Dan nada yang keluar terdengar panik. Saya pun langsung berdiri dan menghampiri bapak dan berkata lirih sambil mengambil perhatiannya, bahwa nama yang disebutkan tadi sudah ada di kamar.
Bapak mertua tidak serta merta sadar, tapi saya mencoba lagi memberitahu beliau bahwa yang bersangkutan sudah ada di rumah, dan saya bilang agar hati-hati dengan penipuan.
Benar saja, ternyata si penelepon berkata bahwa dia terlibat kecelakaan dan sekarang sedang diurus oleh polisi. si penelepon asing tadi minta agar segera dibantu. Caranya adalah minta ditransfer uang, agar biaya pengurusan, entah mengurus polisi atau apa bisa segera diselesaikan.
Beruntung Bapak ternyata sudah sadar, hanya ingin mengikuti alur yang digelontorkan oleh bakal elaku penipuan. Beliau ingin tahu apa yang terjadi berikutnya jika bisa ngobrol dengan polisi yang mengurus kecelakaan ‘anaknya’ tadi.

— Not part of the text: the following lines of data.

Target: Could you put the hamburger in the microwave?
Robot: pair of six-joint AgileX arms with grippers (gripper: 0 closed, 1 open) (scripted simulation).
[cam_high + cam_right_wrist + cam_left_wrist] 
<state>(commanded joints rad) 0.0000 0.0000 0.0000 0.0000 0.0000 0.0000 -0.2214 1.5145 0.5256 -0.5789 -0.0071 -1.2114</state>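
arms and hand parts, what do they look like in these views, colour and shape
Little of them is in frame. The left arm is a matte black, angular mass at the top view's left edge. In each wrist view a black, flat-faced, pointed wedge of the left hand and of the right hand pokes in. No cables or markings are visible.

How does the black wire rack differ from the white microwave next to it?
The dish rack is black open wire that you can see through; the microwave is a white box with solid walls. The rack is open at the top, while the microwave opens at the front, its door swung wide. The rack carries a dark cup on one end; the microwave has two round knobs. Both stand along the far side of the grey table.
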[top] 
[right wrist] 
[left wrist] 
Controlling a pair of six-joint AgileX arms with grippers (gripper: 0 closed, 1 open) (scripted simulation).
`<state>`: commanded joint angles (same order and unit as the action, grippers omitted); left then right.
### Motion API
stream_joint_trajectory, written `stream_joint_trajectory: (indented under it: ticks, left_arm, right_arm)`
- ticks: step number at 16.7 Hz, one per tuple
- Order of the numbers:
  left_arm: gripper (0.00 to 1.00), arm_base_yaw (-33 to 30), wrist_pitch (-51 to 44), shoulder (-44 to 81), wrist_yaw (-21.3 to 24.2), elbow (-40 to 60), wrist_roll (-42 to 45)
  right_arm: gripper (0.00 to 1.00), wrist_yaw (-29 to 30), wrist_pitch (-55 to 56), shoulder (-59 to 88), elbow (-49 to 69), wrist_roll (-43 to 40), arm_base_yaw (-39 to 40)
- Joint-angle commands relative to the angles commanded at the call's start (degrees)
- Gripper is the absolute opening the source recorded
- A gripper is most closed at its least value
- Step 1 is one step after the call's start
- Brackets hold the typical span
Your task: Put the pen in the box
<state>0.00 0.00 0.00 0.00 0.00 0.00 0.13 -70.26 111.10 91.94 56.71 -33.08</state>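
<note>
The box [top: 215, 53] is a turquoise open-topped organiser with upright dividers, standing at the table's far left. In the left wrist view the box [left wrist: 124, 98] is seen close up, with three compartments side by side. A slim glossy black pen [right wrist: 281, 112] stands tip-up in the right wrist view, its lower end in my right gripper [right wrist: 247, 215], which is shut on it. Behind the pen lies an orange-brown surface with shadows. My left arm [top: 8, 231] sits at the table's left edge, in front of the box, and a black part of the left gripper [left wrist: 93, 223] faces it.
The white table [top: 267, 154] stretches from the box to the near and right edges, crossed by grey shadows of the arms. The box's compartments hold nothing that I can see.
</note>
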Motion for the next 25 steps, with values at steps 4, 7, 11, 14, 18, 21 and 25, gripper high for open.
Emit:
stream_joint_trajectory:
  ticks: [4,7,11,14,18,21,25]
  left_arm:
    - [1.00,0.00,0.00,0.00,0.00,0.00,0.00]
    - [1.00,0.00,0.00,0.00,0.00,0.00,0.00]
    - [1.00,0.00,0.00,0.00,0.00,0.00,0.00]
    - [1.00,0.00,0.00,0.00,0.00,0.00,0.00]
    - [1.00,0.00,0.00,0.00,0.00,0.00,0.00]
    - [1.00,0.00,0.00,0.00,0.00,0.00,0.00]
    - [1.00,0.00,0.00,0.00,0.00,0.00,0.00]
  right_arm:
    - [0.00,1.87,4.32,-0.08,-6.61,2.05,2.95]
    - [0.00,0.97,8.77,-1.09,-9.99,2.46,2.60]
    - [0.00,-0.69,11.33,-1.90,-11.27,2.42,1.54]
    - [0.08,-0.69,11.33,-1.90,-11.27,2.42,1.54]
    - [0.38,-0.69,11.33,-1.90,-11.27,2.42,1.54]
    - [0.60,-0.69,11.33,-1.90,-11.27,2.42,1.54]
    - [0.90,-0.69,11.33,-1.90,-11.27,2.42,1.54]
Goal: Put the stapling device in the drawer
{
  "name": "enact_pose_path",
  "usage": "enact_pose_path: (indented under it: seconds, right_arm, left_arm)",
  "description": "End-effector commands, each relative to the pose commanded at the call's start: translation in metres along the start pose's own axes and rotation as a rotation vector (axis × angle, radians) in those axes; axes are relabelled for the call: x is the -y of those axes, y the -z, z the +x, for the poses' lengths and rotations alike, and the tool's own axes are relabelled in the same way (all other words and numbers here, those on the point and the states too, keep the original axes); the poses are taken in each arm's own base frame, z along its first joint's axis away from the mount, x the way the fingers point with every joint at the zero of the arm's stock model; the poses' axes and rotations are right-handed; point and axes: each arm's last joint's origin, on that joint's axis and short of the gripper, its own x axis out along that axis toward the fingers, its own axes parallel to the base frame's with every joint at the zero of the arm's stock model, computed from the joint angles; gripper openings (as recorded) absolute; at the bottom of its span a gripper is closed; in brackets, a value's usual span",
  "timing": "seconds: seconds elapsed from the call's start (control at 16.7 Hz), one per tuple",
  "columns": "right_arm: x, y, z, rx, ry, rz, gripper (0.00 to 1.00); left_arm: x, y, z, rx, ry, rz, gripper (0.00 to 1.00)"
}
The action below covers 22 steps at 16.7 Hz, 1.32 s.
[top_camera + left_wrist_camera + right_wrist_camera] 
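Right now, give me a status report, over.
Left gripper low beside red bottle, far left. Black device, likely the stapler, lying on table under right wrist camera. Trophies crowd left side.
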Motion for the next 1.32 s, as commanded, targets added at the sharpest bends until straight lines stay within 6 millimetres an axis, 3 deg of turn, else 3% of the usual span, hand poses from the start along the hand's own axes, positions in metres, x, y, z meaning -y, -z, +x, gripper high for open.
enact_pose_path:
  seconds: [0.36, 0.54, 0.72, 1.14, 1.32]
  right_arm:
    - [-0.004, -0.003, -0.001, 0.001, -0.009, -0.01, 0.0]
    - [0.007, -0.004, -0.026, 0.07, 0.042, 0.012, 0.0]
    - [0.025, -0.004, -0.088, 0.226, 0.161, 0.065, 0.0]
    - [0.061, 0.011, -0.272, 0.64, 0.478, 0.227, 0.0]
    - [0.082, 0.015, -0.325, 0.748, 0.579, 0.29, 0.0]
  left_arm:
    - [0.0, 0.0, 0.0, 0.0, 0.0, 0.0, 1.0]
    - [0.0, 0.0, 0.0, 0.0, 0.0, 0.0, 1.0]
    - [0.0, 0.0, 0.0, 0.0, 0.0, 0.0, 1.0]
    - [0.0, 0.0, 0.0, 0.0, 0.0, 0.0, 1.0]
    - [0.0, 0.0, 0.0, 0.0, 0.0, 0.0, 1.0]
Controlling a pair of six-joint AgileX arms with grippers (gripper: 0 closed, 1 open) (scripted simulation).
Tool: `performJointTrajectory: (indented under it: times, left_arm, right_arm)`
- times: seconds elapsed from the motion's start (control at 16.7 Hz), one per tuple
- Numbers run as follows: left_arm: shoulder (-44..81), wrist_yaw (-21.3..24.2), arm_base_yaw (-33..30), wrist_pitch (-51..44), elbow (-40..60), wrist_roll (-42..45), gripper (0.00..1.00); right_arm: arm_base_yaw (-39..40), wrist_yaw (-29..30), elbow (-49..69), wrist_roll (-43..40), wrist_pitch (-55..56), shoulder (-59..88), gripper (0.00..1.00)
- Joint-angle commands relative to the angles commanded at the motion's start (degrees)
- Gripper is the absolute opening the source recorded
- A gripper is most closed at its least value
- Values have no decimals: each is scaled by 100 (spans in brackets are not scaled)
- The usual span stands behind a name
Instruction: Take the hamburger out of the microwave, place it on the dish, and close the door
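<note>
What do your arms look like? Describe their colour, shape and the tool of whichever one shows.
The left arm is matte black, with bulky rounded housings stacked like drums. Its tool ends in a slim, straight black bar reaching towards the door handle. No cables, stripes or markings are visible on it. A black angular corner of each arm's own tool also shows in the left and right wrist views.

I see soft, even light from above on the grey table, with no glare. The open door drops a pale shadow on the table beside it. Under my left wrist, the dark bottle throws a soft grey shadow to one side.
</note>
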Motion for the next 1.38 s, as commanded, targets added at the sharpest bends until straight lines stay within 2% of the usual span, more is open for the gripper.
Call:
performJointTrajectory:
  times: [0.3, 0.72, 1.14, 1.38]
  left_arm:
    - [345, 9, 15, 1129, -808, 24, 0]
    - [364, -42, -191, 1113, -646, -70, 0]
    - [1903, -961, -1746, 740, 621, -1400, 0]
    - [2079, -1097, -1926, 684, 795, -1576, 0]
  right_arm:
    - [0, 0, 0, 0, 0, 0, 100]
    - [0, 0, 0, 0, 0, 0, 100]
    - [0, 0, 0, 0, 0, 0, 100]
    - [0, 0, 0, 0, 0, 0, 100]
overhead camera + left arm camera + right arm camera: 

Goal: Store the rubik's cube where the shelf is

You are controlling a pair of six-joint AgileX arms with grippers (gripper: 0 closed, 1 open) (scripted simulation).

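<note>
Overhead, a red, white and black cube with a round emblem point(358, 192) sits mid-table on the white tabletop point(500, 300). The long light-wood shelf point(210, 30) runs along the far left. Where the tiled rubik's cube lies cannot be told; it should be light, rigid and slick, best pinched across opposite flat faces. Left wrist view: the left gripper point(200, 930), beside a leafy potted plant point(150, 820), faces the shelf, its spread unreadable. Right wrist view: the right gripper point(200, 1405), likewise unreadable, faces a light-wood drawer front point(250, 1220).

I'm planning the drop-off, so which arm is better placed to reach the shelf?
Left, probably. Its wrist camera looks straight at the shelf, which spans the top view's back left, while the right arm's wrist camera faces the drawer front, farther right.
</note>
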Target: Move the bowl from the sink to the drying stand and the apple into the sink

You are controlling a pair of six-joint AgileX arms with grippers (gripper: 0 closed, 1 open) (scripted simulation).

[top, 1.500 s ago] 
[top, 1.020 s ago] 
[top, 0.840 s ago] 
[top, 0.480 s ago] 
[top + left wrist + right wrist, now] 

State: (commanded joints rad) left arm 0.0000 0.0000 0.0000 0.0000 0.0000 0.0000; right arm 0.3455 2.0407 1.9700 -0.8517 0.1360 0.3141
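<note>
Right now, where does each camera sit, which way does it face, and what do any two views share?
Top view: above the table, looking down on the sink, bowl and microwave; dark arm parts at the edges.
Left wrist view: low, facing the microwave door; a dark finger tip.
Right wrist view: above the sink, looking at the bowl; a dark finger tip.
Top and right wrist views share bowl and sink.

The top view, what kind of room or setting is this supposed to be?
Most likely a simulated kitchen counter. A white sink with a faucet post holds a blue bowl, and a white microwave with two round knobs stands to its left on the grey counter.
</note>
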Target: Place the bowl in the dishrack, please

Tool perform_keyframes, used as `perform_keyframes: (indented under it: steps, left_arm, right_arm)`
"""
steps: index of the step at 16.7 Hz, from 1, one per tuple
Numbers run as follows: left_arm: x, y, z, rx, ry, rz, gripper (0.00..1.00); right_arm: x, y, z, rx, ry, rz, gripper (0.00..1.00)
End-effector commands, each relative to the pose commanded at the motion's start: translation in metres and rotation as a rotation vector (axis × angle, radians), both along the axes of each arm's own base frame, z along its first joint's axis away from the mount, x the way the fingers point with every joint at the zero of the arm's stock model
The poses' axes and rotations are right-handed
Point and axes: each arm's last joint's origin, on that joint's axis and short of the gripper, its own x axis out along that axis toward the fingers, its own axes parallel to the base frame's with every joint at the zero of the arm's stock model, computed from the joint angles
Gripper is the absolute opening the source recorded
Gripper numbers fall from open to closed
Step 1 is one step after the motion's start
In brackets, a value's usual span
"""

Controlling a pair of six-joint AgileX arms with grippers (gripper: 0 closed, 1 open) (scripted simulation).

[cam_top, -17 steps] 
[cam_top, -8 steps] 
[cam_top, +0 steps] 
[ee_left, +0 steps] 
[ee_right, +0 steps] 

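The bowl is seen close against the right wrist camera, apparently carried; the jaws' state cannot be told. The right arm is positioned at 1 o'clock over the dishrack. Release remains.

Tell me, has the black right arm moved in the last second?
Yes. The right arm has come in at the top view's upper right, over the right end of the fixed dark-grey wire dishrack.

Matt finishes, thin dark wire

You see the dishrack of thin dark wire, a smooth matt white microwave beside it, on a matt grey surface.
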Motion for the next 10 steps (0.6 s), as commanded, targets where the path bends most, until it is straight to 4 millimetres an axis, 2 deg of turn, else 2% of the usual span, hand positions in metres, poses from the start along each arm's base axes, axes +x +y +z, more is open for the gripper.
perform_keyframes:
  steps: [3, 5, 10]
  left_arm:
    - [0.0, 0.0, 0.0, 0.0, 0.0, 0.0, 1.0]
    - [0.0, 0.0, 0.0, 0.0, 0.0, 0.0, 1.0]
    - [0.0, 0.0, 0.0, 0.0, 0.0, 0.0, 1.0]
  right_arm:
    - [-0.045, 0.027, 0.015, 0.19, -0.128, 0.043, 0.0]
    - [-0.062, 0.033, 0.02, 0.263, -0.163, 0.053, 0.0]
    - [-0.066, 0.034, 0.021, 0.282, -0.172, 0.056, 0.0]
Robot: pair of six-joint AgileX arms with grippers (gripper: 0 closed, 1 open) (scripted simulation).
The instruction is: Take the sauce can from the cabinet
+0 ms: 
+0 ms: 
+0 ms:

Dan benar, tidak hanya satu orang yang terlibat dalam percobaan penipuan tersebut. ada beberapa orang yang berperan sebagai ‘anak’ dan ada yang berperan sebagai ‘Polisi gadungan’. Ketika bapak berbicara dengan ‘polisi gadungan’ tersebut, beliau diminta untuk mentransfer uang agar urusan beres. Karena cukup parah lah, biaya rumah sakit lah, pokoknya langsung beres.
Dan Bapak pun menanggapi dengan santai, lokasinya dimana? saya kesana saja. Begitu terus berulang-ulang, hingga akhirnya si calon pelaku sedikit emosi dan menutup telp percobaan penipuan tersebut.
Jadi saran saya, ketika menghadapi situasi seperti ini, menerima telp di tengah malam, yang harus dilakukan antara lain:
- Tetap tenang. Ketika kita tiba tiba bangun, maka kita akan kaget, dan kurang dapat mencerna informasi dengan baik. Usahakan untuk sadar terlebih dahulu sebelum menerima telp.
- Cek nomer penelepon. Beruntung bagi saya untuk selalu menunggu 2 kali panggilan telp berdering jika nomer asing, bagaimana pun kondisinya. Biasanya nomer asing cenderung tidak saya angkat, karena berpotensi sebagai agen asuransi atau tindak percobaan penipuan.
- Jangan sebut nama. Usahakan tidak menyebut nama diri sendiri, nama saudara, atau nama yang kita kenal. Jika ingin menyebut nama, beri dia nama asing, atau nama yang kita tahu posisinya ada dimana. Misal beri nama orang yang sudah meninggal. Bisa jadi dia mengaku sebagai sodara, tetangga, atau teman dan mulai melakukan penipuan.
- Korek informasi sedalam mungkin. Ini agak ribet. Tapi dari situ kita tahu apa tujuan mereka, meskipun tidak bakal diperoleh. Tapi paling tidak, kita bisa membuat mereka kehabisan pulsa.
Jadi, apakah anda juga ada pengalaman seperit ini?